The Cities and Local Government Devolution Act 2016 (c. 1) is an act of the Parliament of the United Kingdom that allows for the introduction of directly elected mayors to combined authorities in England and Wales and the devolution of housing, transport, planning and policing powers to them. The bill was introduced to the House of Lords by Baroness Williams of Trafford, the Parliamentary Under Secretary of State for Communities and Local Government, on 28 May 2015.

==Background==
The United Kingdom (UK) is a unitary state consisting of four countries. Devolution has been enacted for three of these countries (Scotland, Wales and Northern Ireland) providing each with its own legislative assembly or parliament. However, this has not happened for England which continues to be administered by the Government of the United Kingdom and legislated for by the Parliament of the United Kingdom. Proposals for the introduction of devolution to English regional governments were made at various points during the twentieth century. However, after a proposal for devolution to an elected North East Assembly was rejected in a referendum in North East England in 2004, the regional government approach was abandoned. Instead, the idea of devolution to smaller English "city regions" gained predominance, giving rise to calls for enabling legislation.

== Provisions ==
The main provisions of the act are:

- To allow for the devolution of powers from the UK government to some of England's towns, cities and counties.
- To allow for the introduction of directly elected mayors to combined authorities.
- To allow directly elected mayors to replace Police and Crime Commissioners (PCCs) in these areas.
- To remove the current statutory limitation on the functions of these local authorities. (Previously they have been limited to economic development, regeneration, and transport.)
- To enable local authority governance to be streamlined as agreed by councils.

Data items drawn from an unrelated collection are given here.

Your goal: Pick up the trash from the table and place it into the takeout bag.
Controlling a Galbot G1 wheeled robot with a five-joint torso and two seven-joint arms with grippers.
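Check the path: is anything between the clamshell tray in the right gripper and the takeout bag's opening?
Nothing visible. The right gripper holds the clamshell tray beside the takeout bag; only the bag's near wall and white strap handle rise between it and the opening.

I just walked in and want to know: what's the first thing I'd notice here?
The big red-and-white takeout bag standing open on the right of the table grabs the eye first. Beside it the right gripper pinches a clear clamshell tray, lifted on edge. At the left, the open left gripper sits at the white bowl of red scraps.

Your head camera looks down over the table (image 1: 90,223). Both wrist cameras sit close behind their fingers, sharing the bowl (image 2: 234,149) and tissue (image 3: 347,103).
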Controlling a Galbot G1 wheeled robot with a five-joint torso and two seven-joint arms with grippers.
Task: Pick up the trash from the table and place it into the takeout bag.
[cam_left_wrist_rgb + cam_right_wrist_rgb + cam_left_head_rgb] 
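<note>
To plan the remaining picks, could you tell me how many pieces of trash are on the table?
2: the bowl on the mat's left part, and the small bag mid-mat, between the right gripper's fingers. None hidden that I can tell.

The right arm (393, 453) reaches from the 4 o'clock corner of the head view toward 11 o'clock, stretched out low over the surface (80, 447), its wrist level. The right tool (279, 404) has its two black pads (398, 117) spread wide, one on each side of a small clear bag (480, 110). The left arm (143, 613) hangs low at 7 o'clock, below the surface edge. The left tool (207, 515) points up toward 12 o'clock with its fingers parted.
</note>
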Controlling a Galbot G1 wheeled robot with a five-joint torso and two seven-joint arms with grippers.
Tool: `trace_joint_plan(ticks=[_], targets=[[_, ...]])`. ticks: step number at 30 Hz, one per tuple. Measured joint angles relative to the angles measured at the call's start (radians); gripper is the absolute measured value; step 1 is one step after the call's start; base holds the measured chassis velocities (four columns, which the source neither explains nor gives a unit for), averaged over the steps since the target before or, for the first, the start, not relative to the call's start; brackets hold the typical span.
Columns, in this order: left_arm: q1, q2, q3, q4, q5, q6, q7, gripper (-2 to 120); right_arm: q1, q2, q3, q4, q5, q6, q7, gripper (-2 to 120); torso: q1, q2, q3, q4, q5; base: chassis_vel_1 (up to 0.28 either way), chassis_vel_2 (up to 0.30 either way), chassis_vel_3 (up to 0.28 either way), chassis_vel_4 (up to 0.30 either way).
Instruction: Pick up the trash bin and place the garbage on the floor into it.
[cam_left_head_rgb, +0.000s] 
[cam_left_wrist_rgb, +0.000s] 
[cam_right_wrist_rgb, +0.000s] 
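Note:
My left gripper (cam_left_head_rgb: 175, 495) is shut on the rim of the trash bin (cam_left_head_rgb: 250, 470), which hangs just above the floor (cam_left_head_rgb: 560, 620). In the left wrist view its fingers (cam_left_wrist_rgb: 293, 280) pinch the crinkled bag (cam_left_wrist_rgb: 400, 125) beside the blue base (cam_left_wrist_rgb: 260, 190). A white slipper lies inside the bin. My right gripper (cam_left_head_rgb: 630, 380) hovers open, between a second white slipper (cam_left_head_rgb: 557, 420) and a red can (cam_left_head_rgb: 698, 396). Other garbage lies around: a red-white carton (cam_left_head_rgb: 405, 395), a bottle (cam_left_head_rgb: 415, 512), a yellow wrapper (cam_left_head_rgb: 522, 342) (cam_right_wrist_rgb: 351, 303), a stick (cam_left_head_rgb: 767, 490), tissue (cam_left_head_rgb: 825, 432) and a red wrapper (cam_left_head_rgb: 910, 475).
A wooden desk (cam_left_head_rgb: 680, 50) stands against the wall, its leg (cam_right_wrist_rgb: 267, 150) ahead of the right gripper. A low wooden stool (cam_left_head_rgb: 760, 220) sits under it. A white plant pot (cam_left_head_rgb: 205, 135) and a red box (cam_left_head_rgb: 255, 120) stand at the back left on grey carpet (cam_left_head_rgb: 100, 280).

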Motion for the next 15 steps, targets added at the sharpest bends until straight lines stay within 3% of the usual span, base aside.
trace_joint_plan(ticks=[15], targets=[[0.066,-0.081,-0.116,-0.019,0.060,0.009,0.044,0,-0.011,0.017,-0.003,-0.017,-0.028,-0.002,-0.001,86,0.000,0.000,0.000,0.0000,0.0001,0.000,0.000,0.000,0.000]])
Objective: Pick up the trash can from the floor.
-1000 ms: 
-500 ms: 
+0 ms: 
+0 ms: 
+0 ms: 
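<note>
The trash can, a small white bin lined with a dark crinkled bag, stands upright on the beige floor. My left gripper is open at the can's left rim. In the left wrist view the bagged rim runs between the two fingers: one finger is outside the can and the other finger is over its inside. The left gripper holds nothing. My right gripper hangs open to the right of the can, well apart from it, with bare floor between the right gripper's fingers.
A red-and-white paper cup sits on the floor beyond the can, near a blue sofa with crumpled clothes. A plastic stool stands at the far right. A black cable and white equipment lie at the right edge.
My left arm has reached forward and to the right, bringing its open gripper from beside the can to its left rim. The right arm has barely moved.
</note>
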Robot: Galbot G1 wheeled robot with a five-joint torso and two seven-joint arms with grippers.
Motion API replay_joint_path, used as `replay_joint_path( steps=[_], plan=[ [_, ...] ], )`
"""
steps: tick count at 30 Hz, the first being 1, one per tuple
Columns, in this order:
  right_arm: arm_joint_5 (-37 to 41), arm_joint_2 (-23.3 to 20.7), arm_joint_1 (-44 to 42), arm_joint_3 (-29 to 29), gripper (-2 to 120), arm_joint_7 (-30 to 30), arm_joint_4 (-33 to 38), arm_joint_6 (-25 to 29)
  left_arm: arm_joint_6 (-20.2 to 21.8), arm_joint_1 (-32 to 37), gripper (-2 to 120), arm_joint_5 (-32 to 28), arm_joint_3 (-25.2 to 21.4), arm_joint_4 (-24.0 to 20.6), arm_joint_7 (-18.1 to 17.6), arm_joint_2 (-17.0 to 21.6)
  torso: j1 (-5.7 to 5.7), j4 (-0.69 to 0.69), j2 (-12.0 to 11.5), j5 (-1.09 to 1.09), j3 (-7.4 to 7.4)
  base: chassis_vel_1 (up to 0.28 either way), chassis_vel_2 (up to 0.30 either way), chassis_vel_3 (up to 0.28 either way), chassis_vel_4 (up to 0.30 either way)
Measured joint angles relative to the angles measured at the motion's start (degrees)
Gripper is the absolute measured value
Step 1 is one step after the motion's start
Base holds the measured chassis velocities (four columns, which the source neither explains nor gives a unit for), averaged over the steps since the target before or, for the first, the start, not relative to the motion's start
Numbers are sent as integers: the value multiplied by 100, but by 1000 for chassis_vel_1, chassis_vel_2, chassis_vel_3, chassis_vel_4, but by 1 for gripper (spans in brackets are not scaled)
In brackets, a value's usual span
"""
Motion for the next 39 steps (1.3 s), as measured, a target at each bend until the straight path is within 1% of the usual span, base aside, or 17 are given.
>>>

The provisions in the act are generic (applied by government order to specified combined authorities and their areas). It is expected to apply primarily to England's largest city-regions (the Core Cities Group). However, there could be instances where the devolution of powers could be agreed to "a single county" or other local government area where a combined authority is not in place, provided all the councils in that area are in agreement. Additionally local government reorganisation may be facilitated by the bill if local authorities in an area are willing and the proposal is agreed by the Secretary of State for Communities and Local Government.

The legislation allowed Transport for the North to be put on an statutory footing and allowed for further sub-national transport bodies to be created.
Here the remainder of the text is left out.